Other Name(s)
Abram K. Feetham House
94 Arthur Street
Links and documents
Construction Date(s)
1875/01/01 to 1875/12/31
Listed on the Canadian Register:
2004/09/22
Statement of Significance
Description of Historic Place
Abram K. Feetham House is a one and one-half story wood frame residence built in 1875, located at the corner of Arthur and King Streets in Truro, NS, close to the railway right-of-way. The house features a gable front with a wrap-around porch, and a solarium supported by posts on the south side of the building. Both the house and surrounding grounds are included in the heritage designation.
Heritage Value
Historical Value
Abram K. Feetham House is valued as a largely intact example of the many fine middle-class homes that were constructed in this neighborhood in the final decades of the nineteenth century to house railway workers.

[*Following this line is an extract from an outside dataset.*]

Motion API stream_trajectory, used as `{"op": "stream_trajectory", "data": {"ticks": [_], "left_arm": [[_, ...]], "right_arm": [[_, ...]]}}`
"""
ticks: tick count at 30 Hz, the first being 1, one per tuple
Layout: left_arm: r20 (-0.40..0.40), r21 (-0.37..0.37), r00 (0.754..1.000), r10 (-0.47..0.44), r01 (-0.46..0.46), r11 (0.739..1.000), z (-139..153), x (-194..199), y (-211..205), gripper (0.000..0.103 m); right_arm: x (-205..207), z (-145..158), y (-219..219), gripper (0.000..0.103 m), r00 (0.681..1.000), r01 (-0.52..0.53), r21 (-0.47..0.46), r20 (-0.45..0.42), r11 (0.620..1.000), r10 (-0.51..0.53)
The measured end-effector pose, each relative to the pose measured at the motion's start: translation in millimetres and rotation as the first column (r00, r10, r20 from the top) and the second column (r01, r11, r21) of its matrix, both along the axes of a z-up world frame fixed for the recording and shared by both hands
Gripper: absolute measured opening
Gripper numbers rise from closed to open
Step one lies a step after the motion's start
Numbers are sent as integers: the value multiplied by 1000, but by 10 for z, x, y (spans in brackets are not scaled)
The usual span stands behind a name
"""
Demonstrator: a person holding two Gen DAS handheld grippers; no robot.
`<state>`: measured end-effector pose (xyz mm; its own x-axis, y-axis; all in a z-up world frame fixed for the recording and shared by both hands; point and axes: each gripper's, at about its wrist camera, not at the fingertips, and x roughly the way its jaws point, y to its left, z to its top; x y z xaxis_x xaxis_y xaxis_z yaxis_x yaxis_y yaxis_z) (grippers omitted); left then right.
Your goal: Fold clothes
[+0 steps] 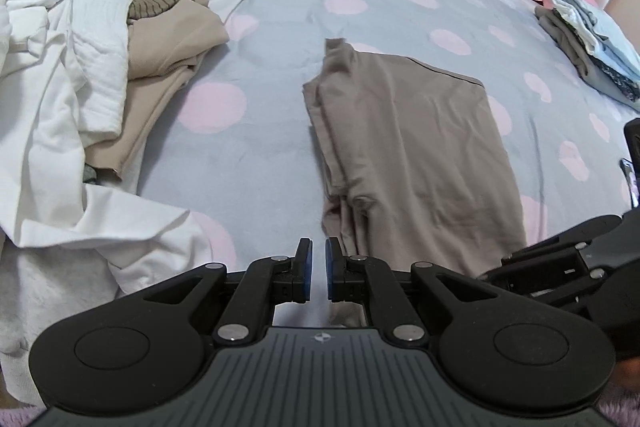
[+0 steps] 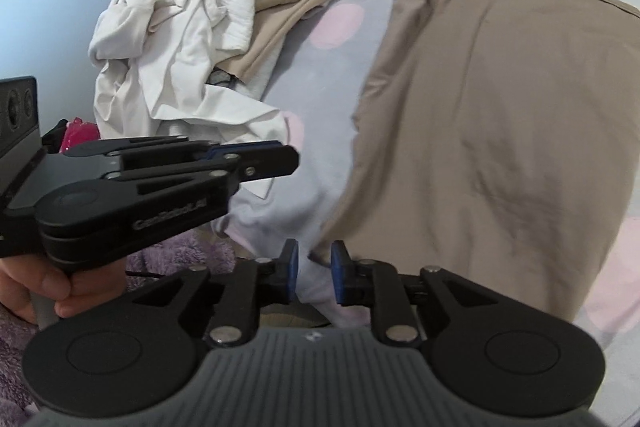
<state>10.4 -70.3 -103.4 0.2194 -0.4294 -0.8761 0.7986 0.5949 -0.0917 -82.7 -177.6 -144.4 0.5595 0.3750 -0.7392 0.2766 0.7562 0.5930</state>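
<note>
Left wrist view: grey, pink-dotted bedspread [image 1: 280, 147] under taupe garment [image 1: 420, 155]; both grippers' jaws narrowly spread, empty.

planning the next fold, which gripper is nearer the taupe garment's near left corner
Right. The right gripper sits at the corner of the taupe garment, its open jaws straddling the fabric edge. The left gripper is just left of that edge, nearly closed and empty.

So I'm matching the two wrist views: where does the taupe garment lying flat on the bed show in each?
Left wrist: taupe garment lies center-right, ahead of the left gripper.
Right wrist: it fills the right half.
Shared landmark: the white clothes heap, at left in both views.
</note>
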Motion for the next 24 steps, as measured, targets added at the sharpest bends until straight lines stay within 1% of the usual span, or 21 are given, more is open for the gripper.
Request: {"op": "stream_trajectory", "data": {"ticks": [1, 4, 6, 7, 8, 11, 14, 16, 18, 20, 21, 24], "left_arm": [[-4, -6, 1000, -4, 4, 1000, 9, -11, 11, 11], [-16, -36, 1000, -23, 22, 999, 46, -46, 23, 12], [-32, -59, 998, -53, 51, 997, 65, -90, 14, 18], [-41, -68, 996, -78, 75, 995, 70, -120, 5, 22], [-54, -57, 993, -104, 101, 993, 49, -157, -12, 27], [-93, 2, 981, -172, 173, 985, -59, -276, -67, 29], [-125, 78, 977, -171, 182, 980, -201, -317, -80, 29], [-158, 85, 975, -159, 174, 981, -259, -284, -66, 29], [-186, 86, 972, -146, 164, 983, -308, -245, -51, 29], [-199, 91, 970, -138, 158, 983, -345, -213, -45, 29], [-203, 95, 969, -140, 161, 982, -361, -215, -54, 29], [-222, 105, 964, -146, 173, 979, -406, -217, -95, 29]], "right_arm": [[-30, 4, -14, 21, 1000, 5, -4, -4, 1000, -5], [-116, 23, -53, 23, 1000, 21, -29, -22, 999, -21], [-171, 25, -73, 23, 998, 25, -66, -48, 997, -28], [-200, 24, -87, 23, 998, 27, -83, -58, 996, -32], [-236, 26, -109, 23, 998, 28, -92, -61, 995, -34], [-368, 69, -176, 23, 997, 40, -133, -58, 990, -48], [-526, 124, -206, 24, 997, 40, -186, -59, 982, -51], [-624, 147, -191, 24, 997, 8, -235, -67, 972, -25], [-728, 154, -137, 25, 996, -44, -289, -81, 956, 22], [-822, 133, -69, 30, 992, -105, -322, -103, 941, 75], [-870, 113, -35, 30, 988, -135, -333, -116, 933, 101], [-973, 43, 73, 32, 980, -179, -392, -153, 902, 128]]}}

With the completion of the Intercolonial Railway (ICR) line from Halifax to Amherst in 1872 and other lines shortly thereafter, Truro truly became the “Hub of Nova Scotia” as the centre of the province’s transportation system. The town’s economy was rapidly transforming from one based upon agriculture to one based on transportation and manufacturing. The associated influx of workers into the town in this period resulted in a boom in housing construction, and a windfall for owners of farmland in the vicinity of the railway yards. Abram K. Feetham, an ICR employee, purchased this land and built the house on it for resale.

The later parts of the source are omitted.